▸ **TASK TO COMPLETE**
For the data that follows, give the number of lines in which "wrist" appears. Add nothing to it.

┏━━

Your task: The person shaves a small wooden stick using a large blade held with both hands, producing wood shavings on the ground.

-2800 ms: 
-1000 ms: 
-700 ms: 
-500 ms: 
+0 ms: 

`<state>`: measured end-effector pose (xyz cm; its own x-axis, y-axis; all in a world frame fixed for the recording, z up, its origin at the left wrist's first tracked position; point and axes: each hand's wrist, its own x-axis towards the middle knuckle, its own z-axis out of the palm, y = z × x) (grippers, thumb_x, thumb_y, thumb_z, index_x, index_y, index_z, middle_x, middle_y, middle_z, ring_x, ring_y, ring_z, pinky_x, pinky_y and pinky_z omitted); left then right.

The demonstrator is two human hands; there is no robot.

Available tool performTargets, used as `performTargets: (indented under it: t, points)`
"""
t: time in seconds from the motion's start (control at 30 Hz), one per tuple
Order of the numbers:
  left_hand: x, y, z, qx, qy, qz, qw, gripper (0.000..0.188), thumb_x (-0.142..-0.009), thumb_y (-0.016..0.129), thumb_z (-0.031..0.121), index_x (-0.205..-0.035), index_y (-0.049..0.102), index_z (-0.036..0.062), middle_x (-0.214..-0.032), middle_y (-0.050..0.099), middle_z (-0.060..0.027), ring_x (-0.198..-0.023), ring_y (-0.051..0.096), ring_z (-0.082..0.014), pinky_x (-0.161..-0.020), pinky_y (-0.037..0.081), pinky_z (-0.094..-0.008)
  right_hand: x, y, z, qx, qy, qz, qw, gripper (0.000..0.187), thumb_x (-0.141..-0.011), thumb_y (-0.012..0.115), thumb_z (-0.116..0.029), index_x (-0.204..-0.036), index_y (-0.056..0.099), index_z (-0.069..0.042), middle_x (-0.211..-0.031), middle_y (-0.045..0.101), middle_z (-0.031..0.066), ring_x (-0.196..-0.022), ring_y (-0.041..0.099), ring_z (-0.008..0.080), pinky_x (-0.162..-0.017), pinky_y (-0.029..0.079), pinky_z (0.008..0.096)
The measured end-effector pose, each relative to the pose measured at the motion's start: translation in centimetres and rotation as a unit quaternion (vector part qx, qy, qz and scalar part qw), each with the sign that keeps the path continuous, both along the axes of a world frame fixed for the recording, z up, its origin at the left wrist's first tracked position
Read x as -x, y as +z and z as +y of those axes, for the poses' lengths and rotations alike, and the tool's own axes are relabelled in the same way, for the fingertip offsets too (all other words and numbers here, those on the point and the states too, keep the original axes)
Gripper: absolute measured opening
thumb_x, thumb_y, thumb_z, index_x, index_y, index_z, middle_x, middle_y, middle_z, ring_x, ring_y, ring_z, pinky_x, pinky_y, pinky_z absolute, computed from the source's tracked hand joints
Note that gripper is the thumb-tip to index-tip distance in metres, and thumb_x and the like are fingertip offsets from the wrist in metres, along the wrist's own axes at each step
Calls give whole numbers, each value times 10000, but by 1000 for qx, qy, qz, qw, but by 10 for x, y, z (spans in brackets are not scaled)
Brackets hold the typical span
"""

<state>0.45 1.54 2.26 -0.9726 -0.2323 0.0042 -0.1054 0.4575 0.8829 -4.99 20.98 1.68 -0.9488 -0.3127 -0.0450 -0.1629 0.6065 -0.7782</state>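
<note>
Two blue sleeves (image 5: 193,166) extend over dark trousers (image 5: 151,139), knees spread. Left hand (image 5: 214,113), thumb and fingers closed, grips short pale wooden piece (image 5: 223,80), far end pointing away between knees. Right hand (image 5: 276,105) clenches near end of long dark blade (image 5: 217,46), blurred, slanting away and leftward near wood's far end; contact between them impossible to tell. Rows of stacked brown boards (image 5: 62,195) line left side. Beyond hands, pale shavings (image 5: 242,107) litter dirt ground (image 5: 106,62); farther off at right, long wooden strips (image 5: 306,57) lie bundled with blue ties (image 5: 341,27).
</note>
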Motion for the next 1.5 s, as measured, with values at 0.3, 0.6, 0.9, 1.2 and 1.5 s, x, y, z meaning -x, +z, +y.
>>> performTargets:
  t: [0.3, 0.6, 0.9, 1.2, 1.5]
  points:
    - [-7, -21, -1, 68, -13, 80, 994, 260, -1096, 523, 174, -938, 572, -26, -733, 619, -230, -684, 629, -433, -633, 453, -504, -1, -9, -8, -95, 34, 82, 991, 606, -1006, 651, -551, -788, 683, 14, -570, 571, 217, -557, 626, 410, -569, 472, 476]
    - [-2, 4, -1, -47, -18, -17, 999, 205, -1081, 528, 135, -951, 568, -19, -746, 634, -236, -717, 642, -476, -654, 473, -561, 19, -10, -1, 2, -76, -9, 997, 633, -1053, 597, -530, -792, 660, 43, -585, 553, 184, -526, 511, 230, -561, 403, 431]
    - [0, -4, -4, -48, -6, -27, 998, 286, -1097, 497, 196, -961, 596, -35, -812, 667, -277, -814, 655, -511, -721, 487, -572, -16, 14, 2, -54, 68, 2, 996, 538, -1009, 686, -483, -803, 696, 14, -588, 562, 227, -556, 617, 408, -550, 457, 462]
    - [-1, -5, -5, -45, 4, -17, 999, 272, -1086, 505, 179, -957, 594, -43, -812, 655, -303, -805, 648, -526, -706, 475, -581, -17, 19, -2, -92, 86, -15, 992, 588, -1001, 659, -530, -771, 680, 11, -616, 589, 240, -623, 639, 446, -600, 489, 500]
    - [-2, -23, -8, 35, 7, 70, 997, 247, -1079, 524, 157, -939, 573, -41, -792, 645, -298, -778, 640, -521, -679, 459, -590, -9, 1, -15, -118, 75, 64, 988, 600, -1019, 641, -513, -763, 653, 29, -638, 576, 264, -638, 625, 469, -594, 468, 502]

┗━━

▸ **ANSWER TO THIS EXERCISE**
3